PROVIDED DATA Start Marker
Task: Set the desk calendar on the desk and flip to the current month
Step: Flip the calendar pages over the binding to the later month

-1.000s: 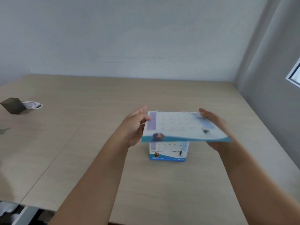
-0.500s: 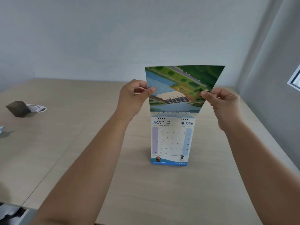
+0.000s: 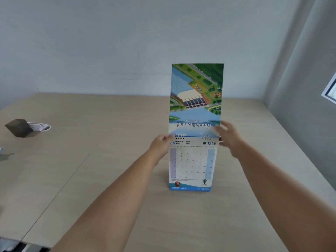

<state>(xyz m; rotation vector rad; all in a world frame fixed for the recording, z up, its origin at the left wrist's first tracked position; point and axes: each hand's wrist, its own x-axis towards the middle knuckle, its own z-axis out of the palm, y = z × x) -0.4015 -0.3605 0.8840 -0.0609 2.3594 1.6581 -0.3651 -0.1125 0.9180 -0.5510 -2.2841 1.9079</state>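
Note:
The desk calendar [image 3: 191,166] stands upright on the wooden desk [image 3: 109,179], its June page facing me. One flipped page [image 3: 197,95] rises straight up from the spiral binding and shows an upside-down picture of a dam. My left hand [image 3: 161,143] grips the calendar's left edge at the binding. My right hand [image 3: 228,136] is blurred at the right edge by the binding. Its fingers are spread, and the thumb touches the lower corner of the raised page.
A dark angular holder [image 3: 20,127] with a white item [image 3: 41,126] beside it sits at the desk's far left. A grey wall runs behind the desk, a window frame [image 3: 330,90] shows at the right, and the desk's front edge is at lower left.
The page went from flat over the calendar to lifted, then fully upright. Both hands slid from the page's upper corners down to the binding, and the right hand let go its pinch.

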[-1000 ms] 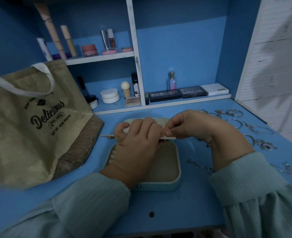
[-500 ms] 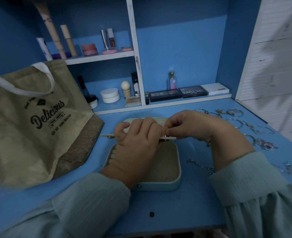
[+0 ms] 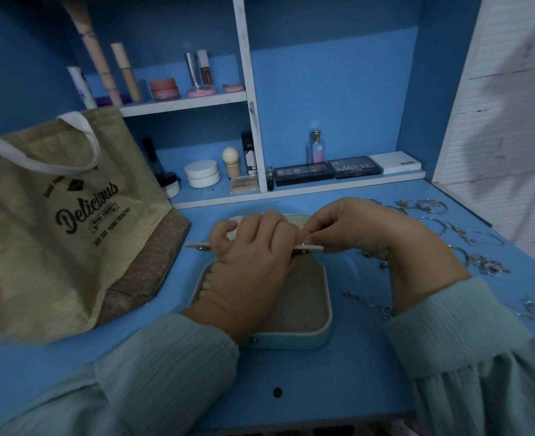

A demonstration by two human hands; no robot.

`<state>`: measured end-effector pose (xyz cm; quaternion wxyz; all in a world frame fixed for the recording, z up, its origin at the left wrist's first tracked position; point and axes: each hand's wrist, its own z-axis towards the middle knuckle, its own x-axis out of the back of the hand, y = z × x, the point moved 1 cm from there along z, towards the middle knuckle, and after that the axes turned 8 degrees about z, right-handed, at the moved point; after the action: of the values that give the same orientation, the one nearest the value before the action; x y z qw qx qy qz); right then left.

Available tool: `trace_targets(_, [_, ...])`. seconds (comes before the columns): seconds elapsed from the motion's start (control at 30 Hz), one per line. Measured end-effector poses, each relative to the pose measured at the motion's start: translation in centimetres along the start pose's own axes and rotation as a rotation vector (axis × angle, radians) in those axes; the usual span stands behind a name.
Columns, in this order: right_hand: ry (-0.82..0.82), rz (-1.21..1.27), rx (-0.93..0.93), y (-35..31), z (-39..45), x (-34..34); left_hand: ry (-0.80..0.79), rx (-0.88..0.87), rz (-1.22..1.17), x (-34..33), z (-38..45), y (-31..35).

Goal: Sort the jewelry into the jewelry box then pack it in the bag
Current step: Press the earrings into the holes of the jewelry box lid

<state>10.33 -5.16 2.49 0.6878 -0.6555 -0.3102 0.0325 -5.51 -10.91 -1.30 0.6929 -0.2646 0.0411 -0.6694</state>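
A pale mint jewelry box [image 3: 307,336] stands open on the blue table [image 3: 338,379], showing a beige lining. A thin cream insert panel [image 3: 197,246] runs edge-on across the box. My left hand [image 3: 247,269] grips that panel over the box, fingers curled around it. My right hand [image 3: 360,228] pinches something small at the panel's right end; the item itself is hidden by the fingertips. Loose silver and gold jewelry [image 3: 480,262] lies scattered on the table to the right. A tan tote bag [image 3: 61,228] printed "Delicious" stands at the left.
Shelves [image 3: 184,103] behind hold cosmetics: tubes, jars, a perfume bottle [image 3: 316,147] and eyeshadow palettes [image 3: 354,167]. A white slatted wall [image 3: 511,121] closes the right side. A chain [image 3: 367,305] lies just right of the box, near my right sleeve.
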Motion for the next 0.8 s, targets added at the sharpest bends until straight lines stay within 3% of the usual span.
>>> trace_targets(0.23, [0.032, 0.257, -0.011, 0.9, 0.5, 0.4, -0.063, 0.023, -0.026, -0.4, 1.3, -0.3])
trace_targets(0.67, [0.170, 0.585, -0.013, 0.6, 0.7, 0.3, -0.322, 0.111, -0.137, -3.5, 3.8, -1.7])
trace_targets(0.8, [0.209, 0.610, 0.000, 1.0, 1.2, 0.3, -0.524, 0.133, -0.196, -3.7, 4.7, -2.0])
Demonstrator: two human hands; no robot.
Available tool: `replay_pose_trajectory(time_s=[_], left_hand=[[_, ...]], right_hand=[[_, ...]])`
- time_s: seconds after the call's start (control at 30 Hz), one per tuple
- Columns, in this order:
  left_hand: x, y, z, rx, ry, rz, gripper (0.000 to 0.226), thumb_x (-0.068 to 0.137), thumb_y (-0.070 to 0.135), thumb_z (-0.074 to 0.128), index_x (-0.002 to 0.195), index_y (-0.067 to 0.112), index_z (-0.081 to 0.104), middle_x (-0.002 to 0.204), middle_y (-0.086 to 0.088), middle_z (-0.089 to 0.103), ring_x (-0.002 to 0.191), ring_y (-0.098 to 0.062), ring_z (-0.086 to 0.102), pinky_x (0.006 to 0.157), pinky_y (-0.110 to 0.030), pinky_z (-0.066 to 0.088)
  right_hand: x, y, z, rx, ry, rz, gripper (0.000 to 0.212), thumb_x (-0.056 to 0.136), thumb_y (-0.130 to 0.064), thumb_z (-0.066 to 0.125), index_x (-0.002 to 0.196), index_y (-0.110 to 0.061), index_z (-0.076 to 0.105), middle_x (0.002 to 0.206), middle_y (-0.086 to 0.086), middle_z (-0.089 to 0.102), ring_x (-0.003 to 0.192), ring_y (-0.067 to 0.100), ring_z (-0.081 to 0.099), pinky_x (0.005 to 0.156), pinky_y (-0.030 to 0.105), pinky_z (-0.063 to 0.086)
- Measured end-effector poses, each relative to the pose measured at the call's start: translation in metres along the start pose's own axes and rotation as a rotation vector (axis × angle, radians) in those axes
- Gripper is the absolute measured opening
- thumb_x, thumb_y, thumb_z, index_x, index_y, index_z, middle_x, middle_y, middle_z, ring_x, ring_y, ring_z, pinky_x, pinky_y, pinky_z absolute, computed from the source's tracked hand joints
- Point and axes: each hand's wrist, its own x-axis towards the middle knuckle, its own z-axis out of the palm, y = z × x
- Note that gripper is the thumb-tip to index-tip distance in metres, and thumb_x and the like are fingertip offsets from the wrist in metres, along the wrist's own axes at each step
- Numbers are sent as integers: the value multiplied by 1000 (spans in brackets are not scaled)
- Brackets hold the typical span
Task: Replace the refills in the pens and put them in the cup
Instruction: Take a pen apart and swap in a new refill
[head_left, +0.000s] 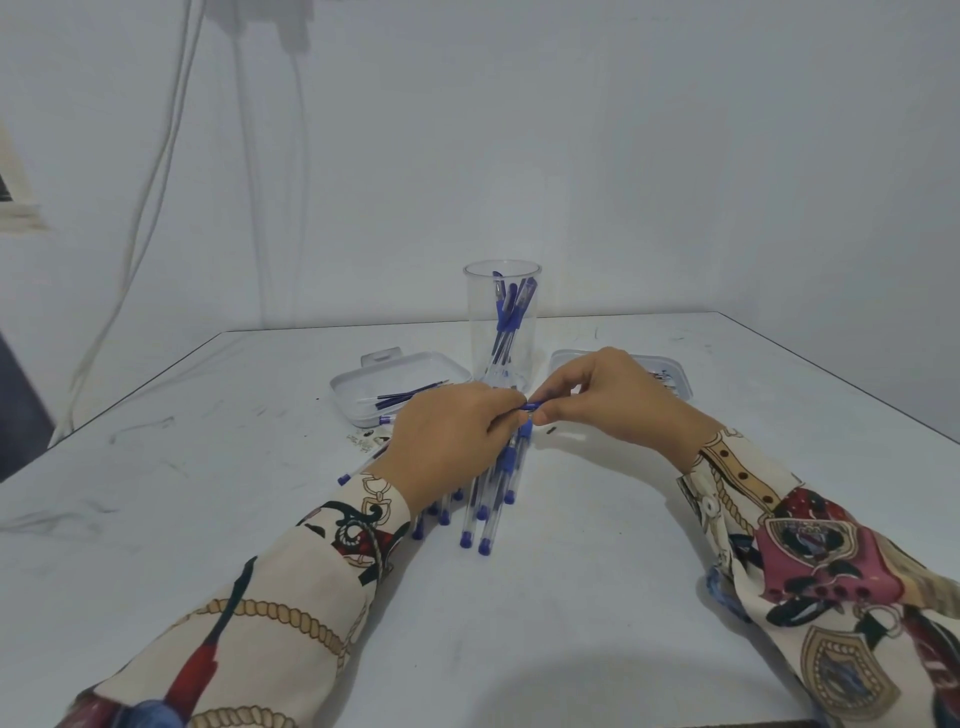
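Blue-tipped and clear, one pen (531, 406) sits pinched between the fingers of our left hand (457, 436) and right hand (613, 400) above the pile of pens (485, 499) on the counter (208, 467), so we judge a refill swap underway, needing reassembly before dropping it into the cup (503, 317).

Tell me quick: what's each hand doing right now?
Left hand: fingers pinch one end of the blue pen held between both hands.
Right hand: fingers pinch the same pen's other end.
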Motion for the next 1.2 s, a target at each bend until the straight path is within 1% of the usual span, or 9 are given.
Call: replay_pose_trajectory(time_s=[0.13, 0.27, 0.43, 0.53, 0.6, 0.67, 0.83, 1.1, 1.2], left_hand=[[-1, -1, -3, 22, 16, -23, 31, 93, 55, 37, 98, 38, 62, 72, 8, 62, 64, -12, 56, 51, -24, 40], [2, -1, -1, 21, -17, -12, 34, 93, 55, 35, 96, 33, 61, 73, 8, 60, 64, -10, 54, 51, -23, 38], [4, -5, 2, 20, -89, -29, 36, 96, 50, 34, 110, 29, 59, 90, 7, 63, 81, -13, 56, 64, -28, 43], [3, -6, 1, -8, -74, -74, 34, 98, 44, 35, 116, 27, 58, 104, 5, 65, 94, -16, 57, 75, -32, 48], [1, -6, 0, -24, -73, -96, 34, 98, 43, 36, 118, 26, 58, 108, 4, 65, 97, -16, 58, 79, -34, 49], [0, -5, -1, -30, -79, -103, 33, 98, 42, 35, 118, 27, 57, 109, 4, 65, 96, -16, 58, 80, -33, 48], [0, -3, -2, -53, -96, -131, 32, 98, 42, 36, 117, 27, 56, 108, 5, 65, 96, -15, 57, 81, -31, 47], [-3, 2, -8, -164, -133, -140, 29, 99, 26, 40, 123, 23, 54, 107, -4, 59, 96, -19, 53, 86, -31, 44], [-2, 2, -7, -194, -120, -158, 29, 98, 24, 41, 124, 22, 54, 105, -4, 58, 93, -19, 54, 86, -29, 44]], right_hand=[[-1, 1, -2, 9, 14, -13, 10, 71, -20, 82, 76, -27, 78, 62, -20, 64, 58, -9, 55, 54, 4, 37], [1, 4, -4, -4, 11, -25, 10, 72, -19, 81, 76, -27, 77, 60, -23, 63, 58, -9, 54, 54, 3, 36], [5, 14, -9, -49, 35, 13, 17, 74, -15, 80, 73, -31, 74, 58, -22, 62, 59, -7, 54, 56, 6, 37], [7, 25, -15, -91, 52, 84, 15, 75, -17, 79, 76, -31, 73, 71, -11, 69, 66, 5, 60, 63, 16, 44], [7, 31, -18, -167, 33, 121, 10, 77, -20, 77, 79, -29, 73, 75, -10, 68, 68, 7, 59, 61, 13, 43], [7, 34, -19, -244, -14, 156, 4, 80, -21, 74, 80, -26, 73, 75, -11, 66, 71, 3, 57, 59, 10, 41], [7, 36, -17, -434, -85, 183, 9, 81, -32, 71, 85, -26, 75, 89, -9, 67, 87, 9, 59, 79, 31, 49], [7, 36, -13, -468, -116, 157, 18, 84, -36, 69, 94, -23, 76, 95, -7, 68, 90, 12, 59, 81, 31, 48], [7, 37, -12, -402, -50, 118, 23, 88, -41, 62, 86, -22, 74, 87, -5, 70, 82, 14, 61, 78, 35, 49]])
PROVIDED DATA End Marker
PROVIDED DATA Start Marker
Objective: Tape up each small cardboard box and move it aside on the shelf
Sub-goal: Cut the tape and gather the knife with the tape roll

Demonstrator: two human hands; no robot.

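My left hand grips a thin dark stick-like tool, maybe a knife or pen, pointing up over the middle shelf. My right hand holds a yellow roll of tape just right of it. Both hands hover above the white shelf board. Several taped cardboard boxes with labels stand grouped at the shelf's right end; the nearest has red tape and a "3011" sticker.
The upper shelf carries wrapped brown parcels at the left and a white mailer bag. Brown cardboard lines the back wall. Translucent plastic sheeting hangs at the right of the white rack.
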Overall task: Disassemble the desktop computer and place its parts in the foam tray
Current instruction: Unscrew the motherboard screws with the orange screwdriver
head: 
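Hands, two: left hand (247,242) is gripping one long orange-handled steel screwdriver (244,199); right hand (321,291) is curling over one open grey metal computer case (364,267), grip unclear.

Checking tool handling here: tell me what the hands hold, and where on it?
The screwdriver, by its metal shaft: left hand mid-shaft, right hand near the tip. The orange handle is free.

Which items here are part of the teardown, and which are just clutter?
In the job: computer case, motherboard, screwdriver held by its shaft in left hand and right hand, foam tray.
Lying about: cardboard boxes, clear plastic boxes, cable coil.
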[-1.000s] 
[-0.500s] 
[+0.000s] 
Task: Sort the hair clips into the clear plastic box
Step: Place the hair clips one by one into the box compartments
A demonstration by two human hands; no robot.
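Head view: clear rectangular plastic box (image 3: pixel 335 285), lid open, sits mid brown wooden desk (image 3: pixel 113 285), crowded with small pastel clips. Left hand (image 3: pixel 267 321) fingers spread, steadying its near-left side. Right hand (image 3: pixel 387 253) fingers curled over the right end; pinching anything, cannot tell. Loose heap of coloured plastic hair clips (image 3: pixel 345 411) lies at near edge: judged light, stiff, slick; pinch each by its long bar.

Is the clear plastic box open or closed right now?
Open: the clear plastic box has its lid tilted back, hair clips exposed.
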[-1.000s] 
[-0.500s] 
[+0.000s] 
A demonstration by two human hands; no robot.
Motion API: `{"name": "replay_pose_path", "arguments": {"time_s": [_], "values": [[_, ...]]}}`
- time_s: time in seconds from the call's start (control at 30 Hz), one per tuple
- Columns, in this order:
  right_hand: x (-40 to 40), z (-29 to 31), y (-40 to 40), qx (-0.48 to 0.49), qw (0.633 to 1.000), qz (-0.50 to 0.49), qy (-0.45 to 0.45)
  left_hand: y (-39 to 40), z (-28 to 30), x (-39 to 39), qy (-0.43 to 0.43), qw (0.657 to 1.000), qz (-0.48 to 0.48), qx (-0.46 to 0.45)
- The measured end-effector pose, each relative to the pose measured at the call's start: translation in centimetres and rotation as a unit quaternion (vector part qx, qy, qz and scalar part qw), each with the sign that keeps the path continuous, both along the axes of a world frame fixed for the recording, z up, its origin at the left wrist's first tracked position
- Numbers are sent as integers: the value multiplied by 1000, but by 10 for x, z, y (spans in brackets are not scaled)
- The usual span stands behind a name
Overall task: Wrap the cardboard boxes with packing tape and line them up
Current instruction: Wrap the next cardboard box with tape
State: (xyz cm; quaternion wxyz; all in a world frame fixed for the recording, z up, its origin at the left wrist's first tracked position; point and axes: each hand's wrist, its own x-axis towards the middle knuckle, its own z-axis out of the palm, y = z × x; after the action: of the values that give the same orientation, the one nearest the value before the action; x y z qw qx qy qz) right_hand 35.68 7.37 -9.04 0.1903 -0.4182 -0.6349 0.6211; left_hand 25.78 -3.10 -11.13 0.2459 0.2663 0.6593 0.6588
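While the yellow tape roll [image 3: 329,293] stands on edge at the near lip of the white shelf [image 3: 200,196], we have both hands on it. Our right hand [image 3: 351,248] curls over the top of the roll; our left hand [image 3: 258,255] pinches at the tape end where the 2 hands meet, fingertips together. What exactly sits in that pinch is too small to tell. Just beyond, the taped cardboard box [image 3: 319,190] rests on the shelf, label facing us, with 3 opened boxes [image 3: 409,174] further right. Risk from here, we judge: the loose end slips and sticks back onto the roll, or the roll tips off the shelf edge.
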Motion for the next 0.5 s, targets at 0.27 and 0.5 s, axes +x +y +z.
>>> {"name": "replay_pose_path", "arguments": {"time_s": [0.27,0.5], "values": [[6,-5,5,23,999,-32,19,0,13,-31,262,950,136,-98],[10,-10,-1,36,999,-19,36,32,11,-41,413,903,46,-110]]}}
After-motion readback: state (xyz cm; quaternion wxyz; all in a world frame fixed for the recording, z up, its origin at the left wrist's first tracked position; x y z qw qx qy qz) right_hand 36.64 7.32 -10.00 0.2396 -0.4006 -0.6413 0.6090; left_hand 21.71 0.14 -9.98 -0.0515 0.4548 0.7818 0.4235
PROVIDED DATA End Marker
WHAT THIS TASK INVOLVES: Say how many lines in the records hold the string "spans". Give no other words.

RESULT: 2